The survivors are not uniformly excellent. Several are behind schedule. The Riyadh Metro took six years longer than planned. KAFD opened a decade late. Diriyah has been re-scoped and delayed. Sindalah has consumed triple its budget and remains closed to the public. These are not paragons of project management.

But they share a quality that the cancelled projects lacked: a reason to exist that is independent of any other project’s success. The metro serves commuters who exist. KAFD serves companies that have moved to Riyadh. Diriyah serves visitors who are interested in Saudi history. The hydrogen plant serves a global ammonia market. Qiddiya serves families who want a roller coaster. ROSHN serves people who need a house.

The Line required 9 million people who did not exist.
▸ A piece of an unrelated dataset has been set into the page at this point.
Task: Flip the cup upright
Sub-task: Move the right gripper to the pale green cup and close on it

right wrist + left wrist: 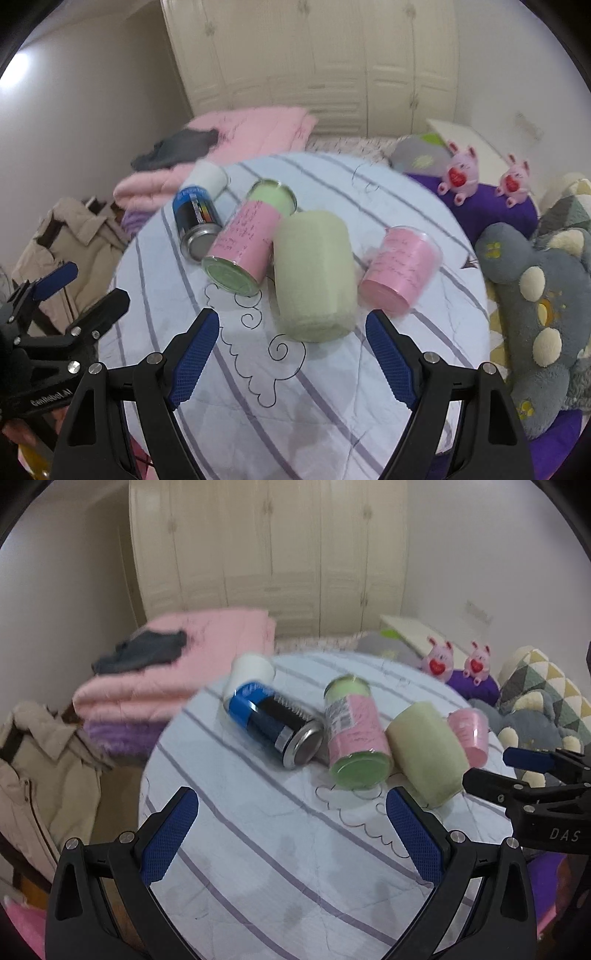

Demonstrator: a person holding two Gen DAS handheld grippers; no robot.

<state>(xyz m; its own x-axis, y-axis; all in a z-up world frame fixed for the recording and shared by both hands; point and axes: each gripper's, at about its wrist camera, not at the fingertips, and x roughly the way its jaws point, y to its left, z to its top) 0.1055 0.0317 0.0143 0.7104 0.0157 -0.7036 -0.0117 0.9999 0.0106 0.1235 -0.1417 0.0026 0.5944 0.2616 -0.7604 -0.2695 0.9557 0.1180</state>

The Mukaab required tenants for 2 million square metres of space in a 400-metre cube with no comparable precedent. Trojena required skiers in a desert. Oxagon required a floating platform that has never been built at any scale.

The principle that separates the survivors from the graveyard is not ambition. It is demand. The survivors were built for people who were already there. The graveyard was built for people who were supposed to come. The people did not come. The buildings that needed them failed. The buildings that did not need them survived.

Vision 2030’s legacy will be determined by which category grows faster: the survivors or the graveyard. As of April 2026, the graveyard contains more announced investment. The survivors contain more completed construction. And the pivot — from spectacle to substance, from rendering to revenue, from the imaginary city to the real one — is the single most important strategic decision the Kingdom has made since the programme was announced.

The vision was real. Not all of it was buildable. What was buildable has been built. What was not has become the most expensive collection of abandoned renderings in the history of sovereign development. The survivors are what remain when the renderings are cleared away — and they are, in their unspectacular, revenue-generating, customer-serving mundanity, more impressive than any floating city could have been.


This analysis draws on KAFD tenancy and operational data; Qiddiya opening reports and Guinness verification; Diriyah Gate contract awards (AGBI, ArchPaper); Red Sea Global resort opening data and Forbes recognition; Riyadh Metro operational statistics and Guinness certification; NEOM Green Hydrogen project progress (ACWA Power, Air Products, AGBI); off-take agreements with TotalEnergies and Yara; ROSHN construction data (MEED); HUMAIN and ALAT corporate announcements; and reporting by Arab News, Bloomberg, Construction Week Online, the Middle East Insider, and the Saudi Gazette. Vision2030.AI is editorially independent and is not affiliated with any project entity, PIF, or any official Vision 2030 entity.